Aujourd’hui, nos diplômés ne font pas que renouer avec l’École : ils accompagnent les étudiants à titre de mentors, nous conseillent sur les tendances de l’industrie, soutiennent la recherche et investissent dans l’avenir à Concordia. Voir renaître chez eux cette fierté et ce sentiment d’appartenance a été l’un des aspects les plus gratifiants de mon travail.
Qu’est-ce qui attend l’Université et votre faculté ? Que souhaitez-vous que les gens sachent au sujet du travail de votre faculté et de l’équipe du développement à Concordia ?
En regardant vers l’avenir, j’ai l’impression que Concordia et l’École de génie et informatique Gina Cody sont à l’aube de quelque chose de vraiment passionnant. Nous nous préparons déjà à notre prochaine campagne de financement, et cette fois-ci, le contexte me semble différent : nous avons des relations plus solides avec nos diplômés, une vision plus claire de notre identité et une communauté qui croit véritablement à l’impact de l’École.

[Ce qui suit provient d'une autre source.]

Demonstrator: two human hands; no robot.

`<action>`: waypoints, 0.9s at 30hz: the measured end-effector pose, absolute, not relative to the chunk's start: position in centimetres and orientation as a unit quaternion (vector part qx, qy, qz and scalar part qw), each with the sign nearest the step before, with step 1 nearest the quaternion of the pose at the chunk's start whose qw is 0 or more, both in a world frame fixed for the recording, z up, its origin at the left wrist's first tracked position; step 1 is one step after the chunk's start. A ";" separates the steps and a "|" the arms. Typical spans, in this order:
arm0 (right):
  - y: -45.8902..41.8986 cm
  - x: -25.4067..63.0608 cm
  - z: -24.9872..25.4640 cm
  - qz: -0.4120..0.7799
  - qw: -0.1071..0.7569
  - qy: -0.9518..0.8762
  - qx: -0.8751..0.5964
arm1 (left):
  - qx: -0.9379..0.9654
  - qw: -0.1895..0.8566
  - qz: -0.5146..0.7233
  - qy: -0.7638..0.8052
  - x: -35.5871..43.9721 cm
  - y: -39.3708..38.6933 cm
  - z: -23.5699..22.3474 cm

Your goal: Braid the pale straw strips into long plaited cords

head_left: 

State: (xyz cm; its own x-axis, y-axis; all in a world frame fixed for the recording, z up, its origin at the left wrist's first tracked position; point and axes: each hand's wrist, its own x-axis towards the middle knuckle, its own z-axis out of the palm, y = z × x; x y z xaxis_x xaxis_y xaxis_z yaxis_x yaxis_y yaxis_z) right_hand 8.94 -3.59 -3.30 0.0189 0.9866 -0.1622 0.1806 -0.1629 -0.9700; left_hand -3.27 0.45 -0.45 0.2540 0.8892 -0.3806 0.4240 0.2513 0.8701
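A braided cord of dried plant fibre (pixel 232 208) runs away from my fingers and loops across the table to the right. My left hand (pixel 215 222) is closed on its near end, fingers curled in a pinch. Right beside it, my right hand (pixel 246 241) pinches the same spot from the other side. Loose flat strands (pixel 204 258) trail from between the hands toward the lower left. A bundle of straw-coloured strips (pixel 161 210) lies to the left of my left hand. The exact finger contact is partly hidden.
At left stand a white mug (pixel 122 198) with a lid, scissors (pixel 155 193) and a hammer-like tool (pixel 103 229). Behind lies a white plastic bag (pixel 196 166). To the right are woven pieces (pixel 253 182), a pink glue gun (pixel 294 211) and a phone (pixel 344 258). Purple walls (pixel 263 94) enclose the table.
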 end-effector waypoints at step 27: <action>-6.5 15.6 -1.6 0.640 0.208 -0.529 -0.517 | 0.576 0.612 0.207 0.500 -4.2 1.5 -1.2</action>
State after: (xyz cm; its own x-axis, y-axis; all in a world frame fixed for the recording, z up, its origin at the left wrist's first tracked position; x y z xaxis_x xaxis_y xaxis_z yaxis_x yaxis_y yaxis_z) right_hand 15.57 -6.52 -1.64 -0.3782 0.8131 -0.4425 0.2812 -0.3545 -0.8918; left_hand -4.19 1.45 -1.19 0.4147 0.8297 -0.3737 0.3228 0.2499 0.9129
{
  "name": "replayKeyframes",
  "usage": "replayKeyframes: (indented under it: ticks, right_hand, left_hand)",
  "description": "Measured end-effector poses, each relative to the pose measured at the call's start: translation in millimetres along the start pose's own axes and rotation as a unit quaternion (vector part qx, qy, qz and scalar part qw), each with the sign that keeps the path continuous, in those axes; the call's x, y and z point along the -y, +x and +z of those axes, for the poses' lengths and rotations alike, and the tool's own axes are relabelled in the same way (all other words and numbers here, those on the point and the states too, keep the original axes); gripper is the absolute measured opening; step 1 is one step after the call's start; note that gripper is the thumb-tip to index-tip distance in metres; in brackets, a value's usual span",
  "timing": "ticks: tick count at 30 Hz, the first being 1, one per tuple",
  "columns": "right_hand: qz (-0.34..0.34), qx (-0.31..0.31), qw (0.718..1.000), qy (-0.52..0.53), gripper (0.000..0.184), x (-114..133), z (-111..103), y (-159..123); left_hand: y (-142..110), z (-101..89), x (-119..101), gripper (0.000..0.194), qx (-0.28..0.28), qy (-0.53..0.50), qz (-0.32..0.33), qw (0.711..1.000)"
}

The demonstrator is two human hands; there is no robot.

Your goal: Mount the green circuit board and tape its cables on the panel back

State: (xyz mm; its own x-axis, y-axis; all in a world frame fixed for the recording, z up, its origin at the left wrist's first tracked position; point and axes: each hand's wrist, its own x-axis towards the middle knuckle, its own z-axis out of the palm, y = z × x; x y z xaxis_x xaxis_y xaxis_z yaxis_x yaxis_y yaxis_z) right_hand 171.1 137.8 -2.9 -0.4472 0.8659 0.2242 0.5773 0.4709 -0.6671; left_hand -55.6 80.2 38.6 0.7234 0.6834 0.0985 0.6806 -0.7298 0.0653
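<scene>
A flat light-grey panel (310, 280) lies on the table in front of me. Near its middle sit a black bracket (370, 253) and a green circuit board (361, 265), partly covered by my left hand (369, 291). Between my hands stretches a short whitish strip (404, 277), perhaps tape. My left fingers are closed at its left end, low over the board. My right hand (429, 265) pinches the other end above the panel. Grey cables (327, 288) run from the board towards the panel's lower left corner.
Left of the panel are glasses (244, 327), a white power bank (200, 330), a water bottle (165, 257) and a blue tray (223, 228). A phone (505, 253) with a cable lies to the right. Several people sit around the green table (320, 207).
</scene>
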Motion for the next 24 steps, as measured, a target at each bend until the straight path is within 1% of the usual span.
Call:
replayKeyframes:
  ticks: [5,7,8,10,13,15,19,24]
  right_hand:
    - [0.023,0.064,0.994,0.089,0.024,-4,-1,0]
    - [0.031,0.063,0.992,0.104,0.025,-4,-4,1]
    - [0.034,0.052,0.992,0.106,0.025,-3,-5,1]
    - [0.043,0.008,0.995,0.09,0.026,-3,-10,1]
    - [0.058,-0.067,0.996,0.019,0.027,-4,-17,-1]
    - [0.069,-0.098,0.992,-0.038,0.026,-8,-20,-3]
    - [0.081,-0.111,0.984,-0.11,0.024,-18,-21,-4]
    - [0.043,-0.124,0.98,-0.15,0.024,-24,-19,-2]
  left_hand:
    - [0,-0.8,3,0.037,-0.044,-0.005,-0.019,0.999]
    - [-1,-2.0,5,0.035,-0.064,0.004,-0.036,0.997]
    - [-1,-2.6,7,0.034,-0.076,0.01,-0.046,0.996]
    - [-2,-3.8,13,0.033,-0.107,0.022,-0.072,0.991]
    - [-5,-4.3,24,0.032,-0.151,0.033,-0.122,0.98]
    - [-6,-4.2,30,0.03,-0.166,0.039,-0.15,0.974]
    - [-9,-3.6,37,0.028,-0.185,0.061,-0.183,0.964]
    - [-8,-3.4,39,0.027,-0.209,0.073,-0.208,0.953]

Ce que j’aimerais que les gens sachent, c’est que l’ École de génie et informatique Gina Cody est animée par une énergie et une réelle volonté d’agir. Nos étudiants sont curieux et ambitieux, nos chercheurs s’attaquent à des problèmes concrets et nos diplômés accomplissent des choses extraordinaires partout dans le monde.
Et en coulisses, notre équipe du développement travaille sans relâche à mettre en place l’infrastructure et à créer l’élan nécessaires pour rendre possibles de grandes réalisations. C’est beaucoup de travail, mais c’est un travail porteur de sens et je suis fière de contribuer à façonner la prochaine étape de cette aventure.
Quel conseil de carrière donneriez-vous aux autres ?
Si je devais offrir un seul conseil de carrière à une personne qui travaille en collecte de fonds, ce serait celui-ci : considérez chaque relation comme si elle était l’élément le plus important de votre travail.
La collecte de fonds ne repose pas vraiment sur les propositions, les campagnes ou les ententes de don – elle repose sur les personnes. Plus vous investissez sincèrement dans le fait d’apprendre à connaître quelqu’un, de comprendre ce qui compte pour cette personne et d’entretenir la relation avec constance au fil du temps, plus tout le reste se met naturellement en place.
Les donateurs savent faire la différence lorsque vous êtes pressé, lorsque votre approche est transactionnelle ou lorsque votre seul intérêt est d’obtenir un don. Mais ils savent aussi reconnaître la sincérité. Les relations que vous bâtissez aujourd’hui deviennent les partenariats, les ambassadeurs et les alliés sur lesquels vous pourrez compter des années plus tard.
Ce sont ces relations qui donnent tout son sens à ce travail.